After OCR rename file based on certain words or parts in the PDF?

Doyanole · October 3, 2019, 12:20pm

Hi

is it possible to rename a Searchable Document (PDF) based on certain parts in that particular document ?
For example on the right side there is the name and on the left side on top there is the Contract number , and i would like to remain the document in : Contract - Name - Contractnumber

Thanks in advanced

cgrunenberg · October 3, 2019, 12:27pm

DEVONthink doesn’t support this on its own, it’s only able to recognize document dates & amounts.
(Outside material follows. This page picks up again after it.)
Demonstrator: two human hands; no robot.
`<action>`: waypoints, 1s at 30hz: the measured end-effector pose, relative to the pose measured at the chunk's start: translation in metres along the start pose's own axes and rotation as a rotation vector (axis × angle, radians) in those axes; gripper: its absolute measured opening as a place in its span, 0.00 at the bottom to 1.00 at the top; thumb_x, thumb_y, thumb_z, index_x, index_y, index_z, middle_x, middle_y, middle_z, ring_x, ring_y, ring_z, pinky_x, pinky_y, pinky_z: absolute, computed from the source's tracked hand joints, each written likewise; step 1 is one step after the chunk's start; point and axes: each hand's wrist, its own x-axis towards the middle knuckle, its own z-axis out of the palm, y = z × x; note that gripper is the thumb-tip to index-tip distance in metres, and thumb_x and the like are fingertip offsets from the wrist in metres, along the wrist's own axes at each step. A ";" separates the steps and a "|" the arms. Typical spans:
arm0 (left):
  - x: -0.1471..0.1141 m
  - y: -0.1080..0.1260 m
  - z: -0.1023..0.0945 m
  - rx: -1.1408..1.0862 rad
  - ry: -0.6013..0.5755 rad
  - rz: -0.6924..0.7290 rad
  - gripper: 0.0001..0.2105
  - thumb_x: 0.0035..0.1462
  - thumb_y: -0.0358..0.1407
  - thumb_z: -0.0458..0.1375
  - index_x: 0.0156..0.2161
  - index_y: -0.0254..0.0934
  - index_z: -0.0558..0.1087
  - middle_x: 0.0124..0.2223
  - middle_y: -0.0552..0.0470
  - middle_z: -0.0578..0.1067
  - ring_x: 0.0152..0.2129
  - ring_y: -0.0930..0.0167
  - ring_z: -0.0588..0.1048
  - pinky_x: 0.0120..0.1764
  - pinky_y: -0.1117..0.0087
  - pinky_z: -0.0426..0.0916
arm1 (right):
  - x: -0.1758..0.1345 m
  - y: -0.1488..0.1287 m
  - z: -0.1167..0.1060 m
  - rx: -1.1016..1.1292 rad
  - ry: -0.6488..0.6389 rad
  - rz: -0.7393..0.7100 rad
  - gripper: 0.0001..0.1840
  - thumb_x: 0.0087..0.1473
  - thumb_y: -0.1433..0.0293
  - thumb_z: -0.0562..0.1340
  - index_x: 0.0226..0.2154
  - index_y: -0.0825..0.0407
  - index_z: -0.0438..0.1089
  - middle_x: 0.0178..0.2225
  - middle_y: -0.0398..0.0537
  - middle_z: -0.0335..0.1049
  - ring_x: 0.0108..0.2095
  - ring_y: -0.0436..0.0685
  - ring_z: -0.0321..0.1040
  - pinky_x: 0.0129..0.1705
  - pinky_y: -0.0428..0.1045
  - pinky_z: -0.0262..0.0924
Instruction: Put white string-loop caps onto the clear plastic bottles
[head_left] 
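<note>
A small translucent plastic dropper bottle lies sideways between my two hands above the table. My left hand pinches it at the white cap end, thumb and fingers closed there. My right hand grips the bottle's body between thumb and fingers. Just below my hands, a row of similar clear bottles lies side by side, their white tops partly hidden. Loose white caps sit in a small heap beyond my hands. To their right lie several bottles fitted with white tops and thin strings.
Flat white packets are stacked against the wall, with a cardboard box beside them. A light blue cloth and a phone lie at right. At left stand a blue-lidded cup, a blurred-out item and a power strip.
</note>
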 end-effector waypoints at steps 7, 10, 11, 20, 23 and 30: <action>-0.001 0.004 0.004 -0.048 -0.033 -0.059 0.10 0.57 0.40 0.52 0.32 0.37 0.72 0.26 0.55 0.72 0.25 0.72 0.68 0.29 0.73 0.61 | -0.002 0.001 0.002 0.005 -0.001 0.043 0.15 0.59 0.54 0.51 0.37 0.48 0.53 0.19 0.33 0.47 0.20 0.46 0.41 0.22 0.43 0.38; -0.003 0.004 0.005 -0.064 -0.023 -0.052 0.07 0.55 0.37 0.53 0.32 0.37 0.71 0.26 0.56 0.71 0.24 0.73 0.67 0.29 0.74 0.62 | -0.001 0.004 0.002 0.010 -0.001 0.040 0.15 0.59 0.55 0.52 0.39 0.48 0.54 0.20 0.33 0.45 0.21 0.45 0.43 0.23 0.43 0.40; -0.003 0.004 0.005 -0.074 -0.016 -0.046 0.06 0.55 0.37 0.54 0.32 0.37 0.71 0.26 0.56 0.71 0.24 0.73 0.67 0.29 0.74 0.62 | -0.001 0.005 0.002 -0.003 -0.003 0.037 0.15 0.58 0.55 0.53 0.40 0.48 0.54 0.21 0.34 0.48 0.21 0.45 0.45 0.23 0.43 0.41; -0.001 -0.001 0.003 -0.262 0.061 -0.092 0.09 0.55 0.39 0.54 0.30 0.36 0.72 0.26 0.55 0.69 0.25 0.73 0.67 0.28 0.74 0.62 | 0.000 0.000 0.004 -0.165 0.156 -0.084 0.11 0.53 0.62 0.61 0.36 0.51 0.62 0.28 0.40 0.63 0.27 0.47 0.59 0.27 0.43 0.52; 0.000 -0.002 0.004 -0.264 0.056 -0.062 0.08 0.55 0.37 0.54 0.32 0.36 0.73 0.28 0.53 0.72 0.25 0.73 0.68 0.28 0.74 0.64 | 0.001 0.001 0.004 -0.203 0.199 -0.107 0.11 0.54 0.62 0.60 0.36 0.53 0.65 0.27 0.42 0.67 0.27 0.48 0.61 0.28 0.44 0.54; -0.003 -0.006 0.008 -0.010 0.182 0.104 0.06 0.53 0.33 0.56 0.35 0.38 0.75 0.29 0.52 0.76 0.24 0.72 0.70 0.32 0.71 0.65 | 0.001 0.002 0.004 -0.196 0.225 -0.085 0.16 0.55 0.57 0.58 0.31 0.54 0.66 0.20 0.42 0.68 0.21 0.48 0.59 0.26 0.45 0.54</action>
Therefore the only options are AppleScript or third-party tools.

Doyanole · October 3, 2019, 12:37pm

do you know by any chance of any third party tools ? I don’t think apple script can do this .

cgrunenberg · October 3, 2019, 12:40pm

Maybe Hazel.

wmc · October 3, 2019, 1:16pm

Hazel can indeed do this very well, depending of course on the accuracy of the OCR.
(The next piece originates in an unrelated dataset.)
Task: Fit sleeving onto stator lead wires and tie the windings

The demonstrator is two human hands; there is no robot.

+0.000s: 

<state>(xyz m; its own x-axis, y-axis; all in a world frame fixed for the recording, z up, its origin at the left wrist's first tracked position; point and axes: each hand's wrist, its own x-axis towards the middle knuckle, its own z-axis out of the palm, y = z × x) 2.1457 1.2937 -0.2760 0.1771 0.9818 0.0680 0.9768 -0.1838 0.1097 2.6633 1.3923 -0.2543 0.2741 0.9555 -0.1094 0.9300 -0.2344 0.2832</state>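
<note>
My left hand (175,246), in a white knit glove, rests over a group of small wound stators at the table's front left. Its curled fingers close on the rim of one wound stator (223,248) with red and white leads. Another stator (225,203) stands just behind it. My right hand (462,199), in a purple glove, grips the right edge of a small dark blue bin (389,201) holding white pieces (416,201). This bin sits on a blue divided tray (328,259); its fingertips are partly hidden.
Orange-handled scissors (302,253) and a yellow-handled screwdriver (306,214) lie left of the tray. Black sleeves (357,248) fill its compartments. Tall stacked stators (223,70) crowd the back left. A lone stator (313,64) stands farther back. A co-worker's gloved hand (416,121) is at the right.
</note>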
BLUEFROG · October 3, 2019, 2:52pm

Can you provide an example of such a rule?

wmc · October 3, 2019, 3:15pm

Yes, but will be later as I’m away from my computer.
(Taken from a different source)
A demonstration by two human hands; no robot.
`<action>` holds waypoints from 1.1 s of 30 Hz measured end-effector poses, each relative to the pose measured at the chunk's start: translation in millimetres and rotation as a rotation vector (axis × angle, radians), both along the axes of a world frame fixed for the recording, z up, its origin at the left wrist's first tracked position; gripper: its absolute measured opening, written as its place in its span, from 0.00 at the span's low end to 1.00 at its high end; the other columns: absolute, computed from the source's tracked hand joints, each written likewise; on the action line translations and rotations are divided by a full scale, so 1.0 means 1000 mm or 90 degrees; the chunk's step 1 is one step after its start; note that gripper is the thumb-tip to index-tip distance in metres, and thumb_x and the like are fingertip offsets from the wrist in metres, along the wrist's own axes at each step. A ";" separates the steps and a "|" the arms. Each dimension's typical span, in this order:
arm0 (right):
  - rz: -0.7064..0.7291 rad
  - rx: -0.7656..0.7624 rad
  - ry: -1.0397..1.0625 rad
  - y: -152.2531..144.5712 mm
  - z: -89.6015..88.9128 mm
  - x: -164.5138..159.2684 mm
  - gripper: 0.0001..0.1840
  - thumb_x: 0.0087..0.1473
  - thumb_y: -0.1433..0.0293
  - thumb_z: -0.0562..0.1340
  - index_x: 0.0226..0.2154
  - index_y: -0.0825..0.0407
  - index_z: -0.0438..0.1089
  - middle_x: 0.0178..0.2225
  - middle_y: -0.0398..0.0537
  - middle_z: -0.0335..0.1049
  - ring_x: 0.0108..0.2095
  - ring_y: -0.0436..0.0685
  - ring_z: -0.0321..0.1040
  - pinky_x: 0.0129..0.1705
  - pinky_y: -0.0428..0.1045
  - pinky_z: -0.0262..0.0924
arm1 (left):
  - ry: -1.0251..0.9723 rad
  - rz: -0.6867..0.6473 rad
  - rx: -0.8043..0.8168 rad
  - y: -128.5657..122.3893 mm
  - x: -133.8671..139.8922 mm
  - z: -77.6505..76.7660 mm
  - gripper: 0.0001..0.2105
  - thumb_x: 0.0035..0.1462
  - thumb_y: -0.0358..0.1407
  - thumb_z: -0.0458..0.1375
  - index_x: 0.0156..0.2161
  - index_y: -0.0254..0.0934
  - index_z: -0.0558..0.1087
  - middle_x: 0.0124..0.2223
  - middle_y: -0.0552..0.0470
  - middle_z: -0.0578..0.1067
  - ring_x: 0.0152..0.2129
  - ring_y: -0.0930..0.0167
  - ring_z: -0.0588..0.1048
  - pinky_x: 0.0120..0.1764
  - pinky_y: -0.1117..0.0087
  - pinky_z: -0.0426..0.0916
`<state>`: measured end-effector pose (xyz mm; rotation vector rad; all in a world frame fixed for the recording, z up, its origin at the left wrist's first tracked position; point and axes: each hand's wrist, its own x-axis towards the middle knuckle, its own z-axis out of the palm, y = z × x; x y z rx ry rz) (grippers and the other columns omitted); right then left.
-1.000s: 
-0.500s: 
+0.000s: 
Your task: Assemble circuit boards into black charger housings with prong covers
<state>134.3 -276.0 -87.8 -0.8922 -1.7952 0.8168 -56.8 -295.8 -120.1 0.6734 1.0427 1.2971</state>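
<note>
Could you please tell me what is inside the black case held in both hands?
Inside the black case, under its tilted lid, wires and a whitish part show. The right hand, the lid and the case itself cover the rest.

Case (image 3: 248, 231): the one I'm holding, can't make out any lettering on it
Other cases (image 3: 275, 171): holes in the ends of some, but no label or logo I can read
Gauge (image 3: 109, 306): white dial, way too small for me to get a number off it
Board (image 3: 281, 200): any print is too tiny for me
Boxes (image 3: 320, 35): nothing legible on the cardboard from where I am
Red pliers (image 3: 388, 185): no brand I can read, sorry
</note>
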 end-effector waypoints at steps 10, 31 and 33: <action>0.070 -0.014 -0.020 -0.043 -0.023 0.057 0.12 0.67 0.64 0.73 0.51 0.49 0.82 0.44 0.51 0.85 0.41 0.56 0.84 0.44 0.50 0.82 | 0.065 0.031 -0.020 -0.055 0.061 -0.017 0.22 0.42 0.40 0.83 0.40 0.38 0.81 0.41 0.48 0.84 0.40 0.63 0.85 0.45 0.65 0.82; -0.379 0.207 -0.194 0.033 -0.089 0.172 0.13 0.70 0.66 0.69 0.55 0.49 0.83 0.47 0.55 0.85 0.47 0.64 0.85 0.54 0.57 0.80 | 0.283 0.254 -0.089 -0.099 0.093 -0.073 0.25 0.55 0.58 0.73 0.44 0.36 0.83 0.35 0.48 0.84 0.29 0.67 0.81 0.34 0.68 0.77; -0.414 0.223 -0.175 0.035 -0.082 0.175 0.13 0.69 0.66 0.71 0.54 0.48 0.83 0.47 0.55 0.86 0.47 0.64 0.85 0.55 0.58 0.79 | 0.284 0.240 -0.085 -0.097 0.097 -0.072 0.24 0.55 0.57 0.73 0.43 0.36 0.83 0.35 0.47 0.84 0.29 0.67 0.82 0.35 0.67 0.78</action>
The basic idea is to provide a bit of context found in the document, such as “Due date:” which is adjacent to the date you want to capture. You can specify the expected date format, or let Hazel try to interpret. A date such as “October 3, 2019” found in the content could then be reformatted as 2019-10-03 and used as a component in renaming the file.

BLUEFROG · October 3, 2019, 3:19pm

Thanks!
I suspected as much. This definitely requires uniformity in the text content, as well as a good text layer in OCR’d documents.

Doyanole · October 3, 2019, 3:26pm

@wmc if you could show the rule later on , it would be much appreciated. I kind of struggle there.

wmc · October 3, 2019, 3:27pm

Yes, especially the latter. I use Hazel to rename PDFs of bills, and have a number of rules to match each vendor. Once created, they all act on a particular folder so I don’t need to select the specific rule needed…only the correct rule will match its corresponding file.

wmc · October 3, 2019, 3:27pm

Will do.

wmc · October 3, 2019, 3:31pm

If you’re interested, Hazel’s documentation is quite comprehensive

Hazel Manual – Noodlesoft

Doyanole · October 3, 2019, 3:34pm

Thanks . Already tried that one earlier… for me that’s quite a challenge i have to say.

wmc · October 3, 2019, 6:34pm

@Doyanole Short description of my workflow. The example is a Verizon Wireless bill. ExactScan scans the document, gives it a temporary name starting with VZW to ID it later for processing, puts it into a Hazel watched folder. A Hazel rule recognizes that it needs OCR and adds a tag “NeedsOCR”, then moves it to the Devonthink Inbox. Devonthink smart rule performs OCR, removes that tag and replaces it with “OCR by DT3” (So Hazel won’t enter the file into an infinite loop), then exports to the same Hazel folder. Now Hazel can read the text layer and renames it to iinclude the document date (In this case, the year/month of a bill). The renamed file is returned to Devonthink’s Inbox where a Smart Rule moves it to its final Group.
The Hazel rule that reads the date looks for a line that on the printed copy looks like

Billing Period Aug 16, 2019 to Sep 15, 2019

but due to OCR formatting reads

Billing period Account number Invoice number
Aug 16, 2019 to Sep 15, 2019

(The Billing period, Account Number and Invoice number entries are in a column with the respective data in the next column. The OCR reads down one column then over to and down the next).
I don’t need the start of the billing period, as all I’m after is the closing date to use as the bill date, so my rule looks for “period” followed by anything until seeing a date of the form “to Mmm dd, yyyy”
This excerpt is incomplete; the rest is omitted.